There’s a good chance you don’t know the difference between a thrift, a bank and a credit union.
Each financial institution serves a specific purpose. Choosing the right one could boost your savings and increase your bottom line.
Here’s a breakdown of the different types of banks.
Commercial banks have traditionally been the largest source of loans to small businesses. They also make consumer loans, including mortgages, and offer credit cards, deposit products and checking accounts for everyone.
Banks can offer insurance and investment products such as mutual funds and IRAs through separate companies within the same bank holding company. Many banks also offer trust services, estate planning and asset management.
Banks vary in size from megabanks with hundreds or thousands of branches nationwide to small community banks that specialize in serving the needs of the local clientele. Many banks are publicly held corporations.
What is the Federal Reserve?
National banks are chartered, regulated and supervised by the Office of the Comptroller of the Currency headquartered in Washington, D.C. National banks have “National” or “N.A.” in their names.
State banks are chartered, regulated and supervised by their state’s banking division. The Federal Deposit Insurance Corp. is the federal regulator of state-chartered banks that don’t belong to the Federal Reserve System.

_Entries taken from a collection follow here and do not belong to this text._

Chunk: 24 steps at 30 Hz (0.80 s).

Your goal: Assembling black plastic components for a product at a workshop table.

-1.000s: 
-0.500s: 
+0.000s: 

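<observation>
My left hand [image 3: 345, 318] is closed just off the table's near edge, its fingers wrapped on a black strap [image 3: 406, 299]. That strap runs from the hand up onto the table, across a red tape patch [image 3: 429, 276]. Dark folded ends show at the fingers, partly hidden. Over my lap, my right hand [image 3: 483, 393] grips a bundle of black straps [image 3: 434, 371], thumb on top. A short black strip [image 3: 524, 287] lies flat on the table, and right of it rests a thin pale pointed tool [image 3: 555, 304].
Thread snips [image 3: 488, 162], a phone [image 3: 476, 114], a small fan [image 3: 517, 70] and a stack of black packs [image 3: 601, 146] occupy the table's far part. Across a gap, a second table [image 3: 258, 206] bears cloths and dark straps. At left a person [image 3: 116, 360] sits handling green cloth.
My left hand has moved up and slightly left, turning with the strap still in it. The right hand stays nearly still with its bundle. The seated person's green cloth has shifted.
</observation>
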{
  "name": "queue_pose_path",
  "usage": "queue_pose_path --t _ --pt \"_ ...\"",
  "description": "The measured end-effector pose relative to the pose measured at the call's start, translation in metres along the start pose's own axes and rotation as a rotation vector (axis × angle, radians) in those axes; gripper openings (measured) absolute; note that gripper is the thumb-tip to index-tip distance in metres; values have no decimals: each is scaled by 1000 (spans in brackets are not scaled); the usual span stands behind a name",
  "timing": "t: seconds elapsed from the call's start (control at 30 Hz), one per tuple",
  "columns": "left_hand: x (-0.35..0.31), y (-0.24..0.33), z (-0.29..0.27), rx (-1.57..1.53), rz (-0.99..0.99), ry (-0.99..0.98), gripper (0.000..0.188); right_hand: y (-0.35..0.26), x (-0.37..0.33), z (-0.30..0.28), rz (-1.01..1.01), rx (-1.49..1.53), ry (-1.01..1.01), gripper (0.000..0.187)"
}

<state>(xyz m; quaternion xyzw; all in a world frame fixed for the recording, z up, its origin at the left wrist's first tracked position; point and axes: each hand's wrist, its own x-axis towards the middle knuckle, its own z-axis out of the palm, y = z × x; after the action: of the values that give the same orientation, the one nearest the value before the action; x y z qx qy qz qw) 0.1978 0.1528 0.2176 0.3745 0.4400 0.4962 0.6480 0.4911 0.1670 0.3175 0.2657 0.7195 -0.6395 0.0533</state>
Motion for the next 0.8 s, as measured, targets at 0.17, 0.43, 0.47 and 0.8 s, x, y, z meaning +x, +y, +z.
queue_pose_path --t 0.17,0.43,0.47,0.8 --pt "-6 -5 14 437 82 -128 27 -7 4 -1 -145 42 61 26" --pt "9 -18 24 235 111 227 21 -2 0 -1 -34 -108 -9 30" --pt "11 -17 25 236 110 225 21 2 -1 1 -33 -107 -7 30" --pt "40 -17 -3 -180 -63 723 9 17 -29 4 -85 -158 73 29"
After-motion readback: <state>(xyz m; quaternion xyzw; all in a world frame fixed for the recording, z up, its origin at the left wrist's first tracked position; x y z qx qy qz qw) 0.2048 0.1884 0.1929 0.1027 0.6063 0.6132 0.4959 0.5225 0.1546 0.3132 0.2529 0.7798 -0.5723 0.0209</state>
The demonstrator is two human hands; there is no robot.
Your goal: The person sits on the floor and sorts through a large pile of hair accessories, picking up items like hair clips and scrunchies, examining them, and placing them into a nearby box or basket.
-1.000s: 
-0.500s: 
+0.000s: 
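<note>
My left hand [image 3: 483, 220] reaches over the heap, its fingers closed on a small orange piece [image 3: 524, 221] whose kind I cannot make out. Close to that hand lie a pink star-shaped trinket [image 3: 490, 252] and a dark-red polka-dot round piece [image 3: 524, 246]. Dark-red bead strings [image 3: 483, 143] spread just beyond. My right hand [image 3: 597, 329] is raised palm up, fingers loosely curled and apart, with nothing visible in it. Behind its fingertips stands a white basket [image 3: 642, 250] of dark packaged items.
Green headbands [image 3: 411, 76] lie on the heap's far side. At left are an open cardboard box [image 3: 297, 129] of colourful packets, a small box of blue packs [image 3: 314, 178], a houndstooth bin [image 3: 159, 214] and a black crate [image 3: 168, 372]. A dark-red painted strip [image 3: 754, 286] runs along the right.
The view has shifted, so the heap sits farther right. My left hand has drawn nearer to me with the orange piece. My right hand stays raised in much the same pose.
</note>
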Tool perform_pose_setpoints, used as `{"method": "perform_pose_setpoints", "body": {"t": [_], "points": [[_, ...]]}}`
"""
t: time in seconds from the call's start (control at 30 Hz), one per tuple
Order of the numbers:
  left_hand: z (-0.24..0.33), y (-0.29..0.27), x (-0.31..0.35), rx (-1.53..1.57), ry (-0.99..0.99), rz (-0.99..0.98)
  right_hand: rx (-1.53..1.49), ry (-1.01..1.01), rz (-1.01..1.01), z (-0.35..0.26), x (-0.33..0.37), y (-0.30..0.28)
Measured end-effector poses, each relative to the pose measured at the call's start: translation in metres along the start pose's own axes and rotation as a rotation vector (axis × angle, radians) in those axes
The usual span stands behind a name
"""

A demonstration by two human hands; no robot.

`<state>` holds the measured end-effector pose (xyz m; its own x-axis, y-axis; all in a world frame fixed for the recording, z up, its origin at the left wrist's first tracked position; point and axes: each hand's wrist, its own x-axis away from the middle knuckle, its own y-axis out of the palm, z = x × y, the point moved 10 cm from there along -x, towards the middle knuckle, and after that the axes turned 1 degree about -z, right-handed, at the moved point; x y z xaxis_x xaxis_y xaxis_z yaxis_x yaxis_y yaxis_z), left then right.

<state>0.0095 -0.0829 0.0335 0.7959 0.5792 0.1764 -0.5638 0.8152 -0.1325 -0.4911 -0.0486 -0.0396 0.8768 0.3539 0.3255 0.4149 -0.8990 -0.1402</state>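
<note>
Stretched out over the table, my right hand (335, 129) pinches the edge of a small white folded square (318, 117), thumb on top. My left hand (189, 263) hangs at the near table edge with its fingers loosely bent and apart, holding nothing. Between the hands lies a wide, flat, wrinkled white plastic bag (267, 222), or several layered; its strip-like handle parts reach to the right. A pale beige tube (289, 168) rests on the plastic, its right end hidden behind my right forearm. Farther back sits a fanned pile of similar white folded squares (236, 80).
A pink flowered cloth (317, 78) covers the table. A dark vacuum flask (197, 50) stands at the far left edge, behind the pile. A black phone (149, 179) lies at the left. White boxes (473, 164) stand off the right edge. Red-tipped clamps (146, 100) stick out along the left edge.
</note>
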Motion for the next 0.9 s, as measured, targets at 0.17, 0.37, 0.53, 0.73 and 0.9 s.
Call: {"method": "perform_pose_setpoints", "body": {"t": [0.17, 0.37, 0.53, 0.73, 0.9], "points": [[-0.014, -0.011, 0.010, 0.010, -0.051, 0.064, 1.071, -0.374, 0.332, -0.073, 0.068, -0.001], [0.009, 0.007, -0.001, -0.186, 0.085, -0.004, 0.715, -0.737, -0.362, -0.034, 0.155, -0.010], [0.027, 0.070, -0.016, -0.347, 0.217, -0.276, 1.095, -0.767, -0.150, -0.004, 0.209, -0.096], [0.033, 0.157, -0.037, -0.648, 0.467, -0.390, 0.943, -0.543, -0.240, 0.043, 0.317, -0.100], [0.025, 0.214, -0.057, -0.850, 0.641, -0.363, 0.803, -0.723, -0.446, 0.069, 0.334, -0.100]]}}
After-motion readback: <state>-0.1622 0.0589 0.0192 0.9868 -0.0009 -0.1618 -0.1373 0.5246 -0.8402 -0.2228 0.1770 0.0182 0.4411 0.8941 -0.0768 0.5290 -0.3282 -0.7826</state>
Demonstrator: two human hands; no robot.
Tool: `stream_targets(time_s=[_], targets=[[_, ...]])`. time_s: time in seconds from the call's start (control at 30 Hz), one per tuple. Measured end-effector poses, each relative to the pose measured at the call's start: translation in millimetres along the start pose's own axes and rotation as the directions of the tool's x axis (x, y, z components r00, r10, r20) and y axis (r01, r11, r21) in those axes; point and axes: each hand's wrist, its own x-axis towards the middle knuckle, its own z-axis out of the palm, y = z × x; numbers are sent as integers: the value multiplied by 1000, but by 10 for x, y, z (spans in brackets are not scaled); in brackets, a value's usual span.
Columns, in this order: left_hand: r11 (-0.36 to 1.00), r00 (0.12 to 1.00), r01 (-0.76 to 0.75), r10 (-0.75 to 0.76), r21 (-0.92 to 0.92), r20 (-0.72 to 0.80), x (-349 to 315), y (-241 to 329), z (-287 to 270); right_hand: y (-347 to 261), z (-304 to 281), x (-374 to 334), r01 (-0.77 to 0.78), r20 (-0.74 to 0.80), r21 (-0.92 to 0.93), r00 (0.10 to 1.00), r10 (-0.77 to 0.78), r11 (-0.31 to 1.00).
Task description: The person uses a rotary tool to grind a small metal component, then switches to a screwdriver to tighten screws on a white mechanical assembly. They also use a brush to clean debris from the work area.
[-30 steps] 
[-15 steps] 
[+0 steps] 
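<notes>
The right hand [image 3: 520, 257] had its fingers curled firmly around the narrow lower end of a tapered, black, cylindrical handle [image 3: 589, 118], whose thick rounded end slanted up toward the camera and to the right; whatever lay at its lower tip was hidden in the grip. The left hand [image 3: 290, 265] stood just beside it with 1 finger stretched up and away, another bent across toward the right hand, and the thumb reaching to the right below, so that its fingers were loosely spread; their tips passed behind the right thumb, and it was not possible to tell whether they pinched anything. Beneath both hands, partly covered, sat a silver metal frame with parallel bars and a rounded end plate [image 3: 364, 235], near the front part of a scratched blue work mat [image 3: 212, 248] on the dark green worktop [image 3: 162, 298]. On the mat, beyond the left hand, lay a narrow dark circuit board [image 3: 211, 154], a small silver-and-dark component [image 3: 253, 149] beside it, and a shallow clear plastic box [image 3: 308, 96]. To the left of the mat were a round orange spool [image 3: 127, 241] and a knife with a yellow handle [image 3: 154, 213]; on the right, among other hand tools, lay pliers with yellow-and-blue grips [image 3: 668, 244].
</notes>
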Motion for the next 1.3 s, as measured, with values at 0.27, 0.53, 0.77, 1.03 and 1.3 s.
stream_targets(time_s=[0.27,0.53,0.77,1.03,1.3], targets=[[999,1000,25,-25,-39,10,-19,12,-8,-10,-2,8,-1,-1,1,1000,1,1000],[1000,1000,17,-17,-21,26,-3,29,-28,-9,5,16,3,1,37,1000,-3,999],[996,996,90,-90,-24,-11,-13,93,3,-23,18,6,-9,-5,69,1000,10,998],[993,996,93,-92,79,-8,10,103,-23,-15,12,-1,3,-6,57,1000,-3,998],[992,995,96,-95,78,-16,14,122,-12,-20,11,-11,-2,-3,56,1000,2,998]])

Thrifts — or savings and loan associations — have come a long way from the days when they only offered savings accounts and mortgages. Today’s thrifts offer checking accounts and provide business and consumer loans.
Thrifts can be owned by their shareholders (stock ownership) or by their depositors and borrowers (mutual ownership). They can either be federally or state-chartered institutions.
While there are some differences between savings banks and savings and loan associations in terms of how they are set up, Congress has removed all differences between the federally chartered facilities as to the kinds of loans and investments they can make.
The Office of the Comptroller of the Currency is the primary regulator of federally-chartered thrift institutions, while the FDIC regulates state-chartered thrifts.
Credit unions are not-for-profit, cooperative financial institutions. Traditionally, people with a common bond have formed them — they work in the same industry or are members of a particular workers’ union, share the same religion, etc.
Today, the membership restrictions have softened significantly. Many credit unions simply require that you live or work in a certain geographic area in order to become a member.
The vast majority of credit unions in the United States are federally or state-chartered institutions that are insured by the National Credit Union Administration, or NCUA.
Compared to banks and thrifts, credit unions may offer a higher yield on deposit products like CDs. And they may offer loans at lower rates. Credit unions are exempt from federal taxation.
The NCUA is the federal agency that charters and supervises federal credit unions and insures deposits in state-chartered credit unions. Like the FDIC, the NCUA insurance covers the balances of members’ share accounts up to $250,000 per person, per institution for each account ownership category. If you’re unsure about whether all your assets at a credit union would be covered, the NCUA has a Share Insurance Estimator to help.
Online banks, which usually have no brick-and-mortar branches, first gained attention by offering higher rates on deposit products than traditional banks. While the rate differences are not as significant as they were in the past, it doesn’t hurt to consider money market or savings accounts that pay extra interest.
You’ll want to make sure your potential online bank offers the following:
- Insurance up to $250,000 from the FDIC.
- Two-factor or multifactor authentication.
- Encrypted transactions.
You should research a virtual bank’s policies and customer reviews, the way you would with any bank.